Automatic compression:

-- Compress chunks older than 30 days
SELECT add_compression_policy('nodes', INTERVAL '30 days');

-- Segment by robot_id and type for better compression
ALTER TABLE nodes SET (
  timescaledb.compress,
  timescaledb.compress_segmentby = 'robot_id, type'
);


Consequences

Positive

  • Production-ready with battle-tested reliability
  • Multi-modal search: vector, full-text, and hybrid strategies
  • Time-series optimization for efficient temporal queries
  • Cost-effective storage with compression reducing cloud costs
  • Familiar tooling: standard PostgreSQL tools and practices
  • Flexible querying: full SQL power for complex operations
  • ACID guarantees for critical memory operations

Negative

  • Operational complexity requires database management (mitigated by managed service)
  • Vertical scaling limits (mitigated by partitioning)
  • Connection overhead: PostgreSQL connections relatively heavy
  • Vector search performance slower than specialized vector DBs at massive scale

Neutral

  • Learning curve: developers need PostgreSQL + TimescaleDB knowledge
  • Cloud dependency: currently using TimescaleDB Cloud (could self-host)
  • Extension management requires extensions (timescaledb, pgvector, pg_trgm)

Risks and Mitigations

Risk: Extension Availability

Risk

Extensions not available in all PostgreSQL environments

Likelihood: Low (extensions widely available) Impact: High (breaks core functionality) Mitigation: Document requirements clearly, verify in setup process

Risk: Connection Exhaustion

Risk

PostgreSQL connections limited (default ~100)

Likelihood: Medium (with many robots) Impact: Medium (service degradation) Mitigation: Implement connection pooling (ConnectionPool gem)

Risk: Storage Costs

Risk

Vector data storage can be expensive at scale

Likelihood: Medium (depends on usage) Impact: Medium (operational cost) Mitigation: Compression policies, retention policies, archival strategies

Risk: Query Performance at Scale

Risk

Complex hybrid searches may slow with millions of nodes

Likelihood: Low (with proper indexing) Impact: Medium (user experience) Mitigation: Query optimization, read replicas, caching layer


Alternatives Comparison

Solution Pros Cons Decision
Pure PostgreSQL Simple, reliable, pgvector No time-series optimization Rejected
PostgreSQL + TimescaleDB Best of both worlds Slight complexity ACCEPTED
Elasticsearch Excellent full-text search High resource usage, complexity Rejected
Pinecone Purpose-built vectors Vendor lock-in, cost, limited relational Rejected
SQLite Simple, embedded Limited concurrency, no vectors Rejected

Future Considerations

  • Read replicas: For query scaling when needed
  • Partitioning strategies: By robot_id for tenant isolation
  • Caching layer: Redis for hot nodes
  • Archive tier: S3/Glacier for very old memories
  • Multi-region: For global deployment

References


Review Notes

Systems Architect: Solid choice for time-series + vector workload.
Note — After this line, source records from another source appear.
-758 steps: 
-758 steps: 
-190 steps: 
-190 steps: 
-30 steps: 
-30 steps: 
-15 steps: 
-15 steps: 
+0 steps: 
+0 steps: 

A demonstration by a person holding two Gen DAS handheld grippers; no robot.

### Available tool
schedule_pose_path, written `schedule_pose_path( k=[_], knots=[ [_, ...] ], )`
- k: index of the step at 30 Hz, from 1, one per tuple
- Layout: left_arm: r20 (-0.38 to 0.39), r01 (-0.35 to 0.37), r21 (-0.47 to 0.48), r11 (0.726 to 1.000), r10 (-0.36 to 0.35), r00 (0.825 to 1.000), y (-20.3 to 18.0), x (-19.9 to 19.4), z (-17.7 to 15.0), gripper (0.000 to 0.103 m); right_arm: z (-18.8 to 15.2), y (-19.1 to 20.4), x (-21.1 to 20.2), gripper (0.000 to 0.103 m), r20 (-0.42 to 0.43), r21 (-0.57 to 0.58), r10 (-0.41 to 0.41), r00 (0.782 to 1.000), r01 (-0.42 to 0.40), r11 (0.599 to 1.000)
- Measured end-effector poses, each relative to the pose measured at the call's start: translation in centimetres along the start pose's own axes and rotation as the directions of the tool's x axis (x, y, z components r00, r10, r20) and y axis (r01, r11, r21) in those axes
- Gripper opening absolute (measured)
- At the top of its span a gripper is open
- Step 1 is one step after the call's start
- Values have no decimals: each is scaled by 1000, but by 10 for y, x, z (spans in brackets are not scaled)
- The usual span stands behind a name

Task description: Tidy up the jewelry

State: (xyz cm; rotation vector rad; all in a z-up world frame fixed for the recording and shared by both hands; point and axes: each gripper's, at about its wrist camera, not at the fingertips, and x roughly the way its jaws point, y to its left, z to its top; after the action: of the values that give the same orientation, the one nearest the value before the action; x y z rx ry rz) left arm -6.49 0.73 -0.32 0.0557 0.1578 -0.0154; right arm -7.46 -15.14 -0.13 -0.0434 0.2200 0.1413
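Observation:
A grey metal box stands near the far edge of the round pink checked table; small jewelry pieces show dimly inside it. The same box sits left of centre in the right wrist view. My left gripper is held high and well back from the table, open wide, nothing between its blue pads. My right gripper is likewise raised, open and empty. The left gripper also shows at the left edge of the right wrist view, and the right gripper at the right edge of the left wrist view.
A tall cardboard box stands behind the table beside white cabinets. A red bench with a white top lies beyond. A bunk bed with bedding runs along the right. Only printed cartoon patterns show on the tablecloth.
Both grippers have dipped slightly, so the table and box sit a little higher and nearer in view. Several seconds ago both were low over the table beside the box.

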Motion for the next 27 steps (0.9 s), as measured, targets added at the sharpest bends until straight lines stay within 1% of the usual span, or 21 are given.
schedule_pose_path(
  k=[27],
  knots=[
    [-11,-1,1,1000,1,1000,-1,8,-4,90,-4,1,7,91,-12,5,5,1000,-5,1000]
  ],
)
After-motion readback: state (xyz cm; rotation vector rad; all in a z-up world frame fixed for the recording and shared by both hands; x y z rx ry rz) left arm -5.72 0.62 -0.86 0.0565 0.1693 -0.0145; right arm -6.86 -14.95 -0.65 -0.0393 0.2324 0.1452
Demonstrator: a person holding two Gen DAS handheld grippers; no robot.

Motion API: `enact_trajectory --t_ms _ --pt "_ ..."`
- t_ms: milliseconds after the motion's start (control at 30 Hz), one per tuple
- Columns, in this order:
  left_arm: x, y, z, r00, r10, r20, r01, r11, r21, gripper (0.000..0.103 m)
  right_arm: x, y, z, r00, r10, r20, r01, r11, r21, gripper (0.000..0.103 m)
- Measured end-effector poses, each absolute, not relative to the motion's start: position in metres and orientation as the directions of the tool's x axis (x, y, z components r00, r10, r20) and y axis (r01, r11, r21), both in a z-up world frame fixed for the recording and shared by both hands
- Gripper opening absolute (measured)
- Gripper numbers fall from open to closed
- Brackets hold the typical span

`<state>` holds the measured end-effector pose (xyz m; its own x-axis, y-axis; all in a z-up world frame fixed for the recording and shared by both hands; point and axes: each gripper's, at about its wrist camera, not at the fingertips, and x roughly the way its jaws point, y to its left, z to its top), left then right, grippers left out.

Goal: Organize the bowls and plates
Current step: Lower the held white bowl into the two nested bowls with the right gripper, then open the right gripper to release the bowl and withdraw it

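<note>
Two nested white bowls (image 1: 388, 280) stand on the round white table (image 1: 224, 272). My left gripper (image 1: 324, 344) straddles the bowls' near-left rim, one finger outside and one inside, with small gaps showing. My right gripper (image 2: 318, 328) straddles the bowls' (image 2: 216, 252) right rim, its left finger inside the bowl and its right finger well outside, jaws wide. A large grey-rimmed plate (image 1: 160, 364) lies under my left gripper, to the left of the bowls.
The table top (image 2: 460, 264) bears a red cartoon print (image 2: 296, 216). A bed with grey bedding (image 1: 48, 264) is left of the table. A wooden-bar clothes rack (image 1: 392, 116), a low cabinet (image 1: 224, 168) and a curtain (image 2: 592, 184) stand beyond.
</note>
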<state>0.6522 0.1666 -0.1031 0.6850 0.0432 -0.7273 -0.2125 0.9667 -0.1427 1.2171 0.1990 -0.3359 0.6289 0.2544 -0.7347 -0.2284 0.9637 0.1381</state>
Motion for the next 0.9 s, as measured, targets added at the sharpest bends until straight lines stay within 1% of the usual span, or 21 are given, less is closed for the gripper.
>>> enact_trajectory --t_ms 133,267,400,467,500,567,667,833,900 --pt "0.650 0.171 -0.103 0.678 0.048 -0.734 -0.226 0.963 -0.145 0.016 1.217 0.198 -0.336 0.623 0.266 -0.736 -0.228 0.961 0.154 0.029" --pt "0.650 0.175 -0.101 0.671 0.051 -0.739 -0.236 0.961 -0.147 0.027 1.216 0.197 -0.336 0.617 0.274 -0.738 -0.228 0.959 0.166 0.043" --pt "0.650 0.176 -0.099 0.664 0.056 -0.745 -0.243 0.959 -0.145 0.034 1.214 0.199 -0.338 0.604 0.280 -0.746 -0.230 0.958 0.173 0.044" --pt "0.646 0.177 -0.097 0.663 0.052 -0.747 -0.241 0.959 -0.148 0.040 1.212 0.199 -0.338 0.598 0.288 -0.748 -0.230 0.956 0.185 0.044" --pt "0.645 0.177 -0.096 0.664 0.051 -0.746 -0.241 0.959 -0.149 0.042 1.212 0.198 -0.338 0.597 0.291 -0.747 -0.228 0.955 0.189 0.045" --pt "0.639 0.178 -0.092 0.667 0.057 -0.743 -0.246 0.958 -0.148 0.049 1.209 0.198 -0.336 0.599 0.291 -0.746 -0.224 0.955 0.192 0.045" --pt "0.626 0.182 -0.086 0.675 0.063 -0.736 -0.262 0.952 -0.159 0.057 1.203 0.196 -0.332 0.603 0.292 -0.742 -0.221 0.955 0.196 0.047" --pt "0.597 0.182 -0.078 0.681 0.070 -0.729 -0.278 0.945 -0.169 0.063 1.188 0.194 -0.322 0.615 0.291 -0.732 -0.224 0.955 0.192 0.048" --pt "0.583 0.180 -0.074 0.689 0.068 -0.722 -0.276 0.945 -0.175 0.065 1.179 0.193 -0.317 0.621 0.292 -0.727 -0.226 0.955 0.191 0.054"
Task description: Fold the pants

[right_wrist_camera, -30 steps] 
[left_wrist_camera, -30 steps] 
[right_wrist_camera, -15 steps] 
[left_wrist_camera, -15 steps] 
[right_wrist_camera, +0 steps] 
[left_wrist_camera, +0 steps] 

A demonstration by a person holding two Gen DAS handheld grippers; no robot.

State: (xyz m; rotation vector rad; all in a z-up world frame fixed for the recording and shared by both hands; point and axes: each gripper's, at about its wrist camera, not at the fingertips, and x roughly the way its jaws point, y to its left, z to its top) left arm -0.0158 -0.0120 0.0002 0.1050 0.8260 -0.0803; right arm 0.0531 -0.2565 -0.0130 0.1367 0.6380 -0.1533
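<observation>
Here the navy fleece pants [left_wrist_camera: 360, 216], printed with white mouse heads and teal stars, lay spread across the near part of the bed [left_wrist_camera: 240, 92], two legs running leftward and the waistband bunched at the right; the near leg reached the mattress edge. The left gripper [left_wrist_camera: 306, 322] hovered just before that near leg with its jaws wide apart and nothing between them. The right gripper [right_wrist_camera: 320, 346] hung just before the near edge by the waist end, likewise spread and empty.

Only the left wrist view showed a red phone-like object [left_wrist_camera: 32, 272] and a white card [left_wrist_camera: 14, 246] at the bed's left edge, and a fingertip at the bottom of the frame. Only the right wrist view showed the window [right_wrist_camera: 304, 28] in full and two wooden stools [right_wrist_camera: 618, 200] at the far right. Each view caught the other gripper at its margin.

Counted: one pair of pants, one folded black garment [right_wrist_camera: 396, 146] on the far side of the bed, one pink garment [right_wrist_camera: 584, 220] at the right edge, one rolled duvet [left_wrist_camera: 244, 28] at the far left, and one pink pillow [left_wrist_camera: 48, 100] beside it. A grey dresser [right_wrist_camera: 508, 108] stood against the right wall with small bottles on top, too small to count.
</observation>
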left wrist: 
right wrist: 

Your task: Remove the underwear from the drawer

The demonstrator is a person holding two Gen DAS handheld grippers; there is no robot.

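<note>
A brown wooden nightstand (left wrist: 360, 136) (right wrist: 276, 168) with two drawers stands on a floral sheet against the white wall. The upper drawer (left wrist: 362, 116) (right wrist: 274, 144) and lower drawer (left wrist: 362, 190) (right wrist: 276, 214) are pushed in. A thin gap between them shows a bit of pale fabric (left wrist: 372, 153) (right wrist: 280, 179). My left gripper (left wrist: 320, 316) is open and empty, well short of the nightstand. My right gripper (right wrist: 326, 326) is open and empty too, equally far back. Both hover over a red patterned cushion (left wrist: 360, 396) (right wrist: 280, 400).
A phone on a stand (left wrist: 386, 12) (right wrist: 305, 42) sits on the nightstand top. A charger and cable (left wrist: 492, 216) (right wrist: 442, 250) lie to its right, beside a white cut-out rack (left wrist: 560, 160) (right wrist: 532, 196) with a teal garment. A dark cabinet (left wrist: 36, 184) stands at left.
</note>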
Consider read replicas for scaling.

Database Architect: Excellent indexing strategy. Monitor query performance as data grows.

Performance Specialist: TimescaleDB compression will help with costs. Add connection pooling soon.

Maintainability Expert: PostgreSQL tooling is mature and well-documented. Good choice for long-term maintenance.